Sarkozy sur CNN © TF1/LCIQualifiant le débat "de grand moment de théâtre politique", Le Financial Times résume le débat en une phrase : "Sarkozy a accusé Royal de perdre son calme, tandis que Royal a accusé Sarkozy de manquer de compassion." Le quotidien britannique souligne que "les deux candidats n'ont pas beaucoup débattus de la question des relations de la France avec les Etats Unis et du conflit irakien. Sarkozy s'est montré beaucoup plus calme, parlant moins vite que d'habitude. Le Guardian, quotidien britannique de centre gauche, relève que "la candidate de gauche a surpris son adversaire en venant "toutes armes dehors" et accusant Nicolas Sarkozy "d'employer un ton ferme mais de n'avoir rien fait pendant ses cinq ans au pouvoir."

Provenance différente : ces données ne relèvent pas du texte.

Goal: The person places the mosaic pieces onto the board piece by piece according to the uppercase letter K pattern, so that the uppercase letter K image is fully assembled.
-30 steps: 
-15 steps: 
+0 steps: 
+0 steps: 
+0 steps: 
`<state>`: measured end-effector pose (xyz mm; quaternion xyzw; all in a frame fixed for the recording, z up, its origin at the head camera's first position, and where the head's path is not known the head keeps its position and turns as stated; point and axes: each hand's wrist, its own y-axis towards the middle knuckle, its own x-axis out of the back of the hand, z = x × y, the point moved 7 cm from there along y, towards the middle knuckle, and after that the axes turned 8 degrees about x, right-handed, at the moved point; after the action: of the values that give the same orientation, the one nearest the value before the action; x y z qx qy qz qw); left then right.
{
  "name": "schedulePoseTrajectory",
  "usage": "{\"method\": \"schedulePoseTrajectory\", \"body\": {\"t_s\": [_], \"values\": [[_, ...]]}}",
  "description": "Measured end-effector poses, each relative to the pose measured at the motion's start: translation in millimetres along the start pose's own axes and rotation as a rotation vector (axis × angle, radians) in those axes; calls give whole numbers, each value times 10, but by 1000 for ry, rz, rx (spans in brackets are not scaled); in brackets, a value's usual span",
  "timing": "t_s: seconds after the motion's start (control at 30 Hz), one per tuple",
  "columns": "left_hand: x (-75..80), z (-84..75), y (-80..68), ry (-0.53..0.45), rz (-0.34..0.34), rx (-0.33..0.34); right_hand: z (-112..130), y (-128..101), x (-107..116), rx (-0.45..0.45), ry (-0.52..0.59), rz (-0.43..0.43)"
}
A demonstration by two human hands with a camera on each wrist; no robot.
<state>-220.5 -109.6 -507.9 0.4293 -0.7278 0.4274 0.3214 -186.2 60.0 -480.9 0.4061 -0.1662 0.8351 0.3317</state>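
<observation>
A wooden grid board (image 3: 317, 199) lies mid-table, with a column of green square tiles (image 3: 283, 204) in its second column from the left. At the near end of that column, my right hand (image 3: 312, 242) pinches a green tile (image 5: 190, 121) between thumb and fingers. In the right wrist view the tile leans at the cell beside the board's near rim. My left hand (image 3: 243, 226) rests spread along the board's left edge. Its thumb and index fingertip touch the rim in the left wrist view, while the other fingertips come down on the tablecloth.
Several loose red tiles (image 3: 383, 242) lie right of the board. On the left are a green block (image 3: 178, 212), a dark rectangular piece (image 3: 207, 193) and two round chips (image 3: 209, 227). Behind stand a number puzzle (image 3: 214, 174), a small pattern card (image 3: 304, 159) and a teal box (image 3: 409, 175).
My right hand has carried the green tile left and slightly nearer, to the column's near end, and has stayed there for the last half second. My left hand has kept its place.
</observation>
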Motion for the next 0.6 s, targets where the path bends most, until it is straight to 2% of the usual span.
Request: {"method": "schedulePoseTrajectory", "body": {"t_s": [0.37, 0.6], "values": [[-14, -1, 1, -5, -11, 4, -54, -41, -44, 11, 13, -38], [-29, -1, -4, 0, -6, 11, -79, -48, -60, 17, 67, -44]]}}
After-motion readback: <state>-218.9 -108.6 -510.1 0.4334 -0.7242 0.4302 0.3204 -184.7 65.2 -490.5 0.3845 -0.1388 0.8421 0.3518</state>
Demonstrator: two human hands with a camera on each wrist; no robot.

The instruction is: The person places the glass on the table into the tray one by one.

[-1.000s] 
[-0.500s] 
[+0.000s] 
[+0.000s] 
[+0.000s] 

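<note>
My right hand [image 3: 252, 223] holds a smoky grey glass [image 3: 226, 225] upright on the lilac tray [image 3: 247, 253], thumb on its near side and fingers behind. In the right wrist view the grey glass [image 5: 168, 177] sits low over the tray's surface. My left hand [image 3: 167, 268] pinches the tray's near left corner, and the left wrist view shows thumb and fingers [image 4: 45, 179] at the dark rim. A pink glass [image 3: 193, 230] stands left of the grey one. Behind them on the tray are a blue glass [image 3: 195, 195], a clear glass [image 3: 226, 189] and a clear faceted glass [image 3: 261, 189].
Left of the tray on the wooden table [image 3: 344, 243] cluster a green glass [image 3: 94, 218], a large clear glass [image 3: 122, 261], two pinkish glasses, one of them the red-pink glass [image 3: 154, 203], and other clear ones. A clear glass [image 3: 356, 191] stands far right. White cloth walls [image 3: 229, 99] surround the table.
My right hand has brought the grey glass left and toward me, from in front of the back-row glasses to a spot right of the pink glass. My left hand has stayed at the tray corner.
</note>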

Le Times estime que "Sarkozy (...) a gardé un "ton courtois" envers la première prétendante à l'Elysée tandis que Mme Royal a cherché à le mettre en difficulté sur des détails."
La critique de mode du journal conservateur salue en outre l'élégance de Ségolène Royal qu'elle estime être le "point fort" de la candidate. "Elle a fait beaucoup d'efforts pour paraître n'avoir pas fait de grands efforts" avec "un costume sombre extrêmement bien coupé qui ne faisait pas de grande déclaration d'élégance mais en disait long sur sa capacité à répondre à Sarkozy, bouton pour bouton, manchette pour manchette", écrit la spécialiste.
Selon la BBC, le débat ne "permettra pas aux centristes de faire un choix." La chaîne britannique qualifie la confrontation de "brûlante. C'était un débat courtois, vif mais aussi tendu. Nicolas Sarkozy est resté calme avec quelques moments de nervosité, au cours duquel ce dernier préférait prendre son stylo pour le triturer. La candidate du PS, plutôt offensive tout au long de ce débat marathon s'est quant à elle mise en colère."
Sur CNN Europe, Jim Bittermann, pense "qu'aucun des deux candidats n'a donné le coup de grâce, quatre jours avant l'élection." Le New York Times titre : "Joute vigoureuse entre les candidats à l'approche du vote." Le journal parle d'"un type de confrontation âpre qui a disparu de la scène américaine, où les candidats s'évitent le plus possible".
"Le débat s'envenime alors que les rivaux pour la présidentielle échangent des coups" résume le Washington Post. "L'impact du débat sur les électeurs est incertain, si Royal a parfois été avare de détails, elle a montré plus de passion. Et si Sarkozy a parfois paru perdu dans les détails, Royal est restée centrée sur des principes et des objectifs, même si elle n'a pas toujours été en mesure d'expliquer comment elle les réaliserait".
Le Los Angeles Times a mis l'accent sur le style adopté par Ségolène Royal et titre : "La socialiste se montre aggressive au cours du débat". Pour le Washington Times, " Sarkozy a paru souvent se retenir pendant le débat, ne regardant pas souvent Mme Royal dans les yeux et s'adressant plutôt aux journalistes".
Le journal espagnol El Mundo écrit que "le face à face annoncé s'est terminé en véritable corps à corps. Le candidat conservateur à l'Elysée s'est montré un peu surpris d'une certaine agressivité de la part de sa rivale socialiste. Le débat a été sans concession."
Pour le journal bruxellois Le Soir, le doute n'est pas permis: "Royal n'a pas désarçonné Sarkozy qui n'est pas tombé dans le piège de Royal". Même en cognant, elle n'est pas parvenue à le déstabiliser". "L'élection paraît jouée", ajoute Le Soir, qui avait pris position mi-avril contre Nicolas Sarkozy, qu'il juge "dangereux".